• Task instructions: Starting at the top line, print the entries below exactly as they are and skip every picture.

• Supplied material:
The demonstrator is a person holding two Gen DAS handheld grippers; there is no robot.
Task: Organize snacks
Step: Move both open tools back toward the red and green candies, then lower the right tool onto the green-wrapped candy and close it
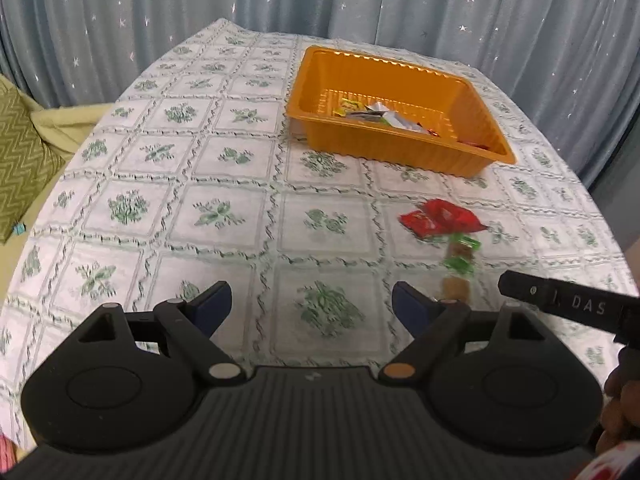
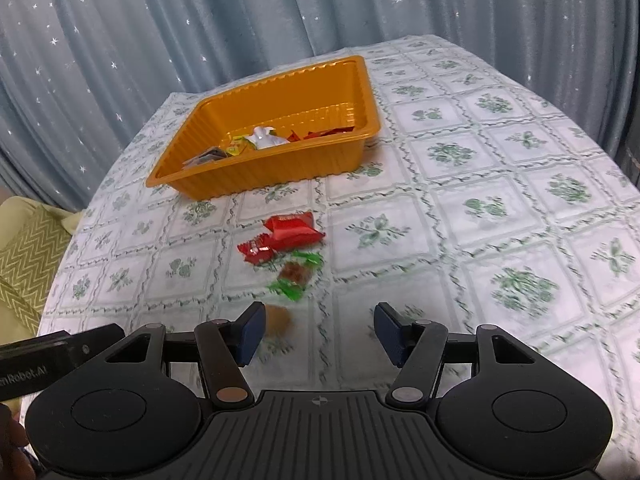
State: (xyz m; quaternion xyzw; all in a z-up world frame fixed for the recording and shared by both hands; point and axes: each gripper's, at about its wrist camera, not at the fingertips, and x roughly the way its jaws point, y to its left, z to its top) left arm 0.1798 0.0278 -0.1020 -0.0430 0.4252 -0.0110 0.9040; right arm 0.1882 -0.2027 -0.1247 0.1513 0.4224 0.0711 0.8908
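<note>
Black tongs, 2: left gripper spread wide, empty; right gripper half spread, empty, above 4 loose snacks on the tablecloth. Step: reaching. Next: pinch 1 wrapper, carry to orange tray beyond.

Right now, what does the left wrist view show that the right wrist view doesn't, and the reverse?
Left wrist only: the open left gripper seen from behind, and the right gripper's finger marked "DAS" at the right edge.
Right wrist only: the open right gripper from behind, and the left gripper's side at the left edge.
Both: the orange tray holding wrapped snacks, red snack packets, a green-wrapped candy, the floral tablecloth and the starred curtain.
</note>
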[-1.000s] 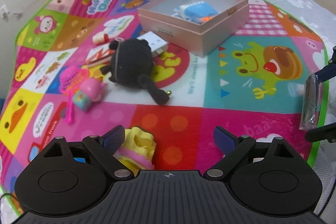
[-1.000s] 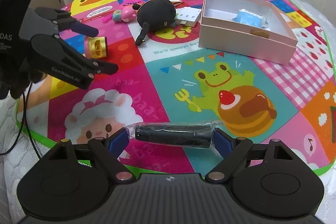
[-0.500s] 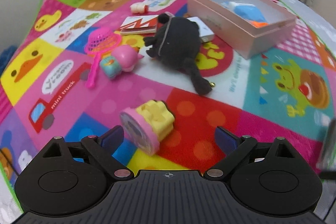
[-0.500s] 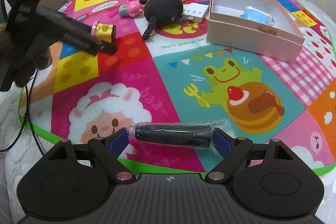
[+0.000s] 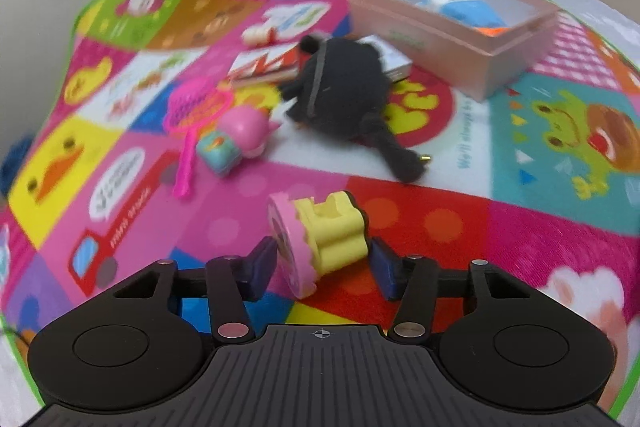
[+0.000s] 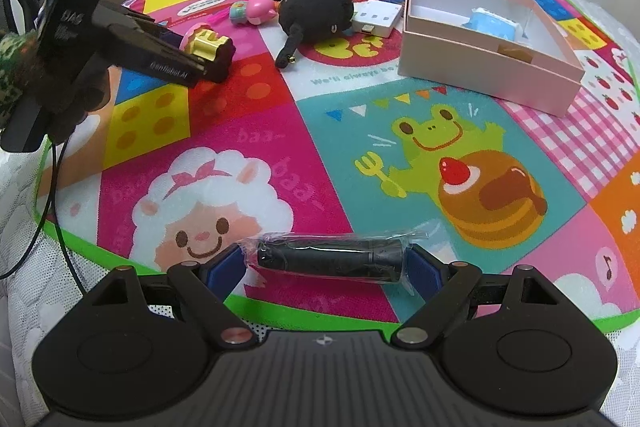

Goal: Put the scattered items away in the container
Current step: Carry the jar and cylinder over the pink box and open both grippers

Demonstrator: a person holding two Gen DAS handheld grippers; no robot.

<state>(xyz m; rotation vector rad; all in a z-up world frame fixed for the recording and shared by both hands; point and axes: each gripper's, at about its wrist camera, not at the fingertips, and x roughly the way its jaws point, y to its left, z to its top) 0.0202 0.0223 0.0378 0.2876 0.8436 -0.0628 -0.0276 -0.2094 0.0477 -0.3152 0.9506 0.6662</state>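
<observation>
mat (image 6: 280,131) reads "HAPPY DAY", "baa-", "We'll always be"

even, soft indoor light; left wrist view smeared by motion blur, right wrist view sharp; fisheye bends the edges.

The left gripper (image 5: 325,263) is lower and closer over the play mat (image 5: 420,227) than a second ago, and its jaws have just been closing: they now press on the yellow-and-pink toy (image 5: 320,239), which earlier lay loose at about 7 o'clock beside the left finger. In the right wrist view the left gripper (image 6: 208,61) has swung from 9 o'clock up toward 10 o'clock, down onto that toy.
</observation>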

• Answer box:
The demonstrator is a person holding two Gen DAS handheld grippers; there is no robot.
Task: Organize snacks
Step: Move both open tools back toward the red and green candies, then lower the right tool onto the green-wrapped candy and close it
State: (xyz m; quaternion xyzw; all in a z-up world frame fixed for the recording and shared by both hands; point and axes: each gripper's, at about its wrist camera, not at the fingertips, and x roughly the way its jaws point, y to its left, z to its top) left arm 0.1798 0.0278 -0.1020 -0.0430 0.4252 -0.0110 0.9040; right arm 0.1882 -0.2027 -0.1247 0.1513 0.4224 0.0711 0.8908
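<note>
Black tongs, 2: left gripper spread wide, empty; right gripper half spread, empty, above 4 loose snacks on the tablecloth. Step: reaching. Next: pinch 1 wrapper, carry to orange tray beyond.

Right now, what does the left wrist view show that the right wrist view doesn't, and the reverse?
Left wrist only: the open left gripper seen from behind, and the right gripper's finger marked "DAS" at the right edge.
Right wrist only: the open right gripper from behind, and the left gripper's side at the left edge.
Both: the orange tray holding wrapped snacks, red snack packets, a green-wrapped candy, the floral tablecloth and the starred curtain.
</note>
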[-1.000s] 
[-1.000s] 
[-0.500s] 
[-0.500s] 
[+0.000s] 
[+0.000s] 

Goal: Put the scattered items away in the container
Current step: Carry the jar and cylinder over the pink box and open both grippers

Demonstrator: a person holding two Gen DAS handheld grippers; no robot.

<state>(xyz m; rotation vector rad; all in a z-up world frame fixed for the recording and shared by both hands; point and axes: each gripper's, at about its wrist camera, not at the fingertips, and x roughly the way its jaws point, y to its left, z to its top) 0.0202 0.0223 0.0378 0.2876 0.8436 -0.0628 -0.0276 -0.2094 0.0477 -0.3152 0.9506 0.6662</state>
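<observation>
mat (image 6: 280,131) reads "HAPPY DAY", "baa-", "We'll always be"

even, soft indoor light; left wrist view smeared by motion blur, right wrist view sharp; fisheye bends the edges.

The left gripper (image 5: 325,263) is lower and closer over the play mat (image 5: 420,227) than a second ago, and its jaws have just been closing: they now press on the yellow-and-pink toy (image 5: 320,239), which earlier lay loose at about 7 o'clock beside the left finger. In the right wrist view the left gripper (image 6: 208,61) has swung from 9 o'clock up toward 10 o'clock, down onto that toy.
</observation>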

Nothing else is required to complete this exercise.